I'm sorry to hear that~. It sounds like her stories still may have a lot of great impact for years to come. c:


----------



## hara-surya (Jul 4, 2020)

PercyD said:


> I'm sorry to hear that~. It sounds like her stories still may have a lot of great impact for years to come. c:



You'd be surprised how much being opened to those topics at an early age change a kid who had a good life.

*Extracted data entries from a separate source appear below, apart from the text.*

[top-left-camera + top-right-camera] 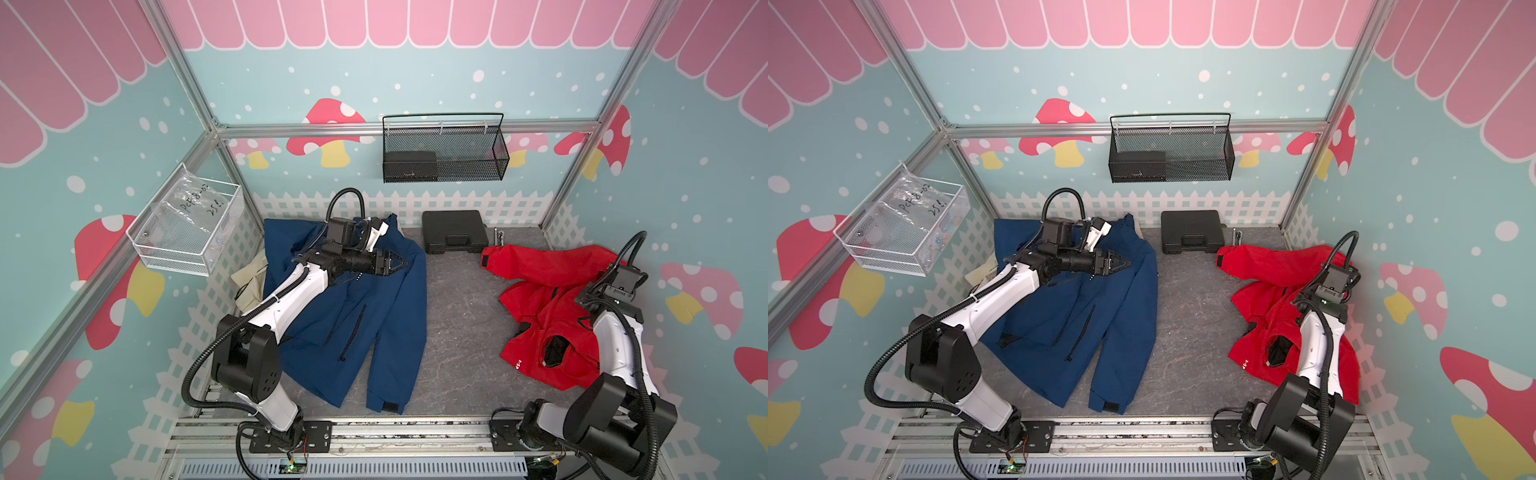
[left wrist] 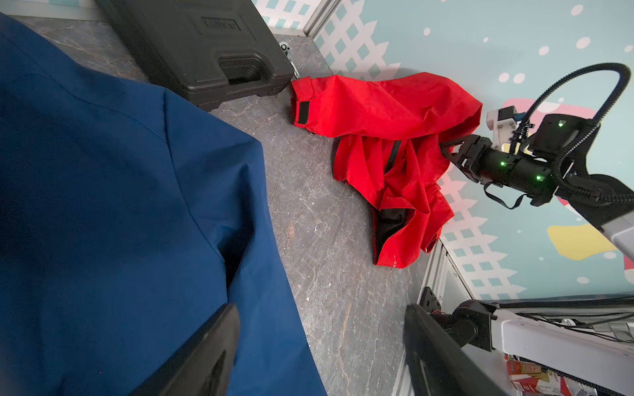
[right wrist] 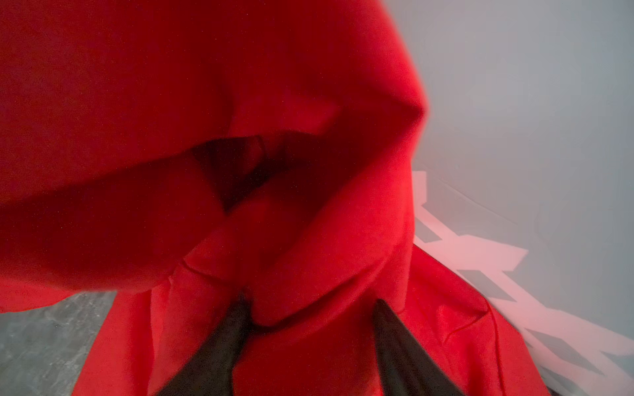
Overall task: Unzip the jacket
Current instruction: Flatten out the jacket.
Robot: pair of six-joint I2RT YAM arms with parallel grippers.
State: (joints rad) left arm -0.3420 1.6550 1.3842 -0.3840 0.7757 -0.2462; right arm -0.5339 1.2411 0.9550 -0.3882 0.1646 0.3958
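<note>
Seen from above, a grey table holds two jackets, well apart. A blue jacket lies spread out on the left, collar toward the far wall. A red jacket lies crumpled on the right, close to the right wall, with black lining showing and one sleeve reaching left toward a black tool case at the far edge. The left gripper is over the far part of the blue jacket, jaws wide apart and holding nothing. The right gripper is pushed into the red jacket's far folds. Its fingers stand apart with a bulge of red cloth between them; whether they pinch it cannot be told. A beige cloth shows beside the blue jacket's left edge
</note>
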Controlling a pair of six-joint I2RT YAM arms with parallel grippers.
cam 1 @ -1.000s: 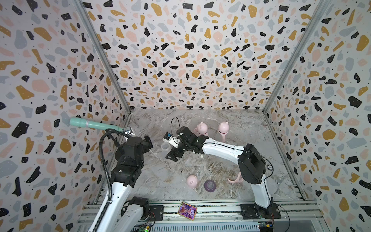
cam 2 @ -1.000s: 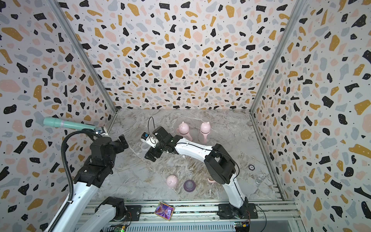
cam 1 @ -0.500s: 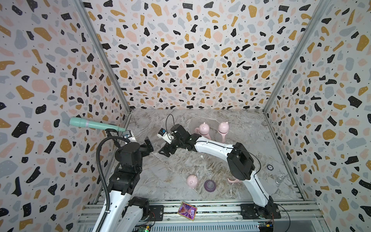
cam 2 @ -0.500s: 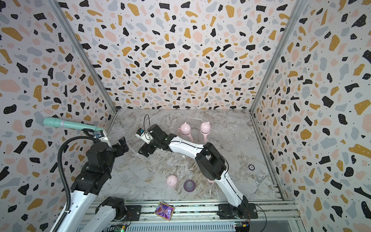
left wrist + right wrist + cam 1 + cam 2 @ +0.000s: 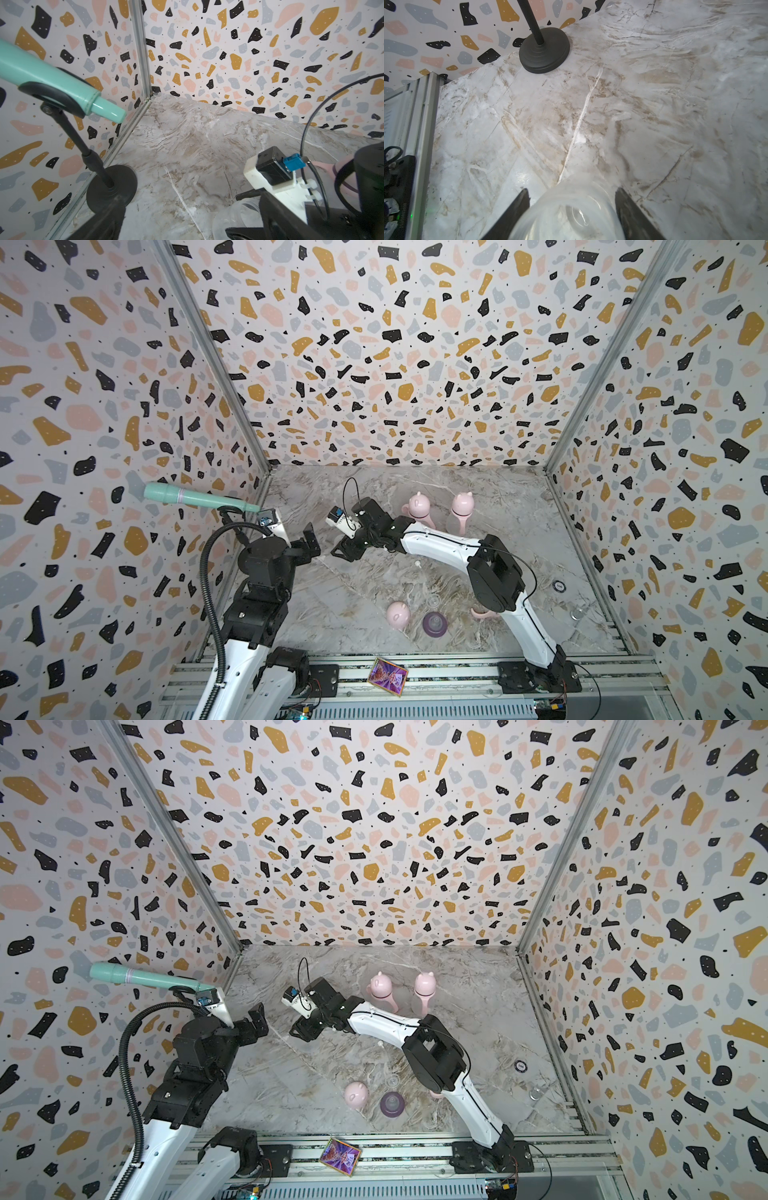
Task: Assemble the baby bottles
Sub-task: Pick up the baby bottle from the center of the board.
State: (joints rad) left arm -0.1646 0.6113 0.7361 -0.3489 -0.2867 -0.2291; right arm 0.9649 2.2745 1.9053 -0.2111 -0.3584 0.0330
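Right gripper [image 5: 572,190] is found with jaws set narrow about the clear bottle [image 5: 571,216] toward the bench's [image 5: 654,104] left edge, seemingly for pickup; firm contact cannot be confirmed.

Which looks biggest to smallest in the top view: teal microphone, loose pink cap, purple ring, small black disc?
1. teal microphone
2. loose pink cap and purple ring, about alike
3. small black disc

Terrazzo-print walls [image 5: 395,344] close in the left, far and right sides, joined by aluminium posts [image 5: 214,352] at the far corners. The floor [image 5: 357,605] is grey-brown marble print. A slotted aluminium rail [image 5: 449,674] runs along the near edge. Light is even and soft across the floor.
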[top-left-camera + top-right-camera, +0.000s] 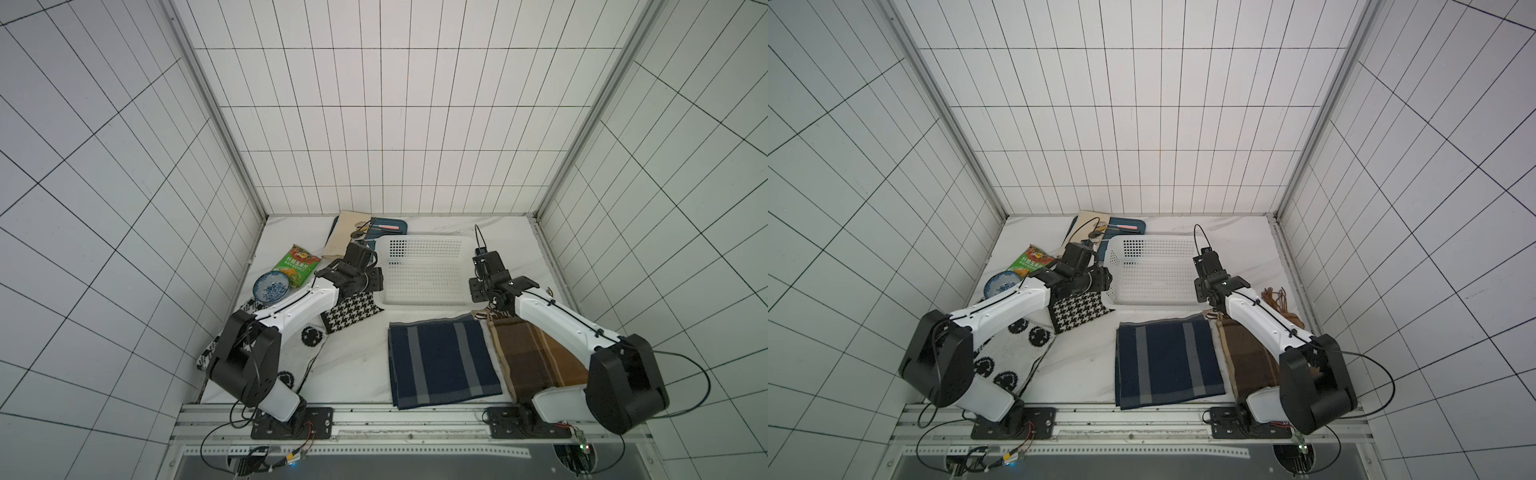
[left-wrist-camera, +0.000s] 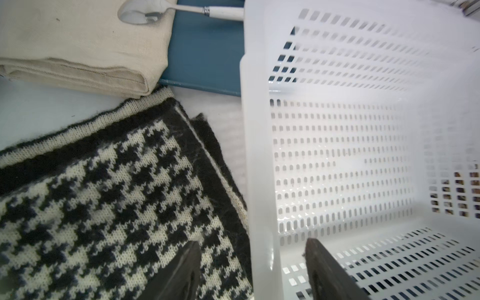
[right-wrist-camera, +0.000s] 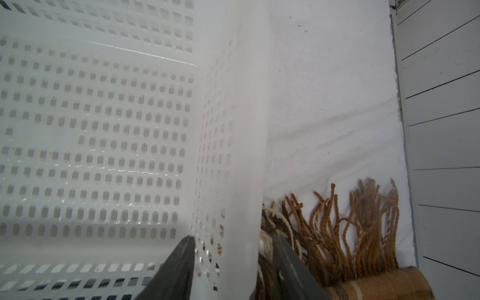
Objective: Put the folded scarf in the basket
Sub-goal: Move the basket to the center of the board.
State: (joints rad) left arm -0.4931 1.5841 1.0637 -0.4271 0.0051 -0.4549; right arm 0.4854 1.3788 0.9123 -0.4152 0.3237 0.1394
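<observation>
Your left gripper (image 2: 252, 241) stands open astride the left end wall of the basket (image 1: 428, 270). Your right gripper (image 3: 233, 235) looks pinched on the right end wall, and the basket holds nothing. The folded navy scarf (image 1: 442, 359) lies flat on the table (image 1: 357, 361) just short of the near rim, behind both grippers and between the arms, its stripes running toward the basket; I judge either arm about equally near.

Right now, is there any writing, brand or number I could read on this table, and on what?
Bag: a line of white Chinese characters on the green front, and a small logo above it. Both are too small and blurred to quote.
Basket, scarves, bowl, tray: patterns only, no writing visible.
No other text can be read.
</observation>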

My favorite author these days is Charles de Lint who writes similar stories without the veneer of being a kid's book and they're ugly. _Widershins_ might be the best book I've ever read, but it was the hardest too. It as about a middle aged woman, who was sexually abused as a child, being pulled - magically and physically - into her own subconscious where her abuser held the godlike power she gave him as a little girl. It is brutally ugly, and I had to take pauses and read other things because it triggered me, but worth reading.


----------



## PercyD (Jul 4, 2020)

hara-surya said:


> You'd be surprised how much being opened to those topics at an early age change a kid who had a good life.
> 
> My favorite author these days is Charles de Lint who writes similar stories without the veneer of being a kid's book and they're ugly. _Widershins_ might be the best book I've ever read, but it was the hardest too. It as about a middle aged woman, who was sexually abused as a child, being pulled - magically and physically - into her own subconscious where her abuser held the godlike power she gave him as a little girl. It is brutally ugly, and I had to take pauses and read other things because it triggered me, but worth reading.


I feel like these sorts of stories, especially when done correctly, help us to become more empathetic and understanding. And we could always use more of that in the world~.

Though, I'm more an escapist these days, myself.


----------



## hara-surya (Jul 4, 2020)

PercyD said:


> I feel like these sorts of stories, especially when done correctly, help us to become more empathetic and understanding. And we could always use more of that in the world~.
> 
> Though, I'm more an escapist these days, myself.



That's all I have to say about that. It's derailing from the original post.


----------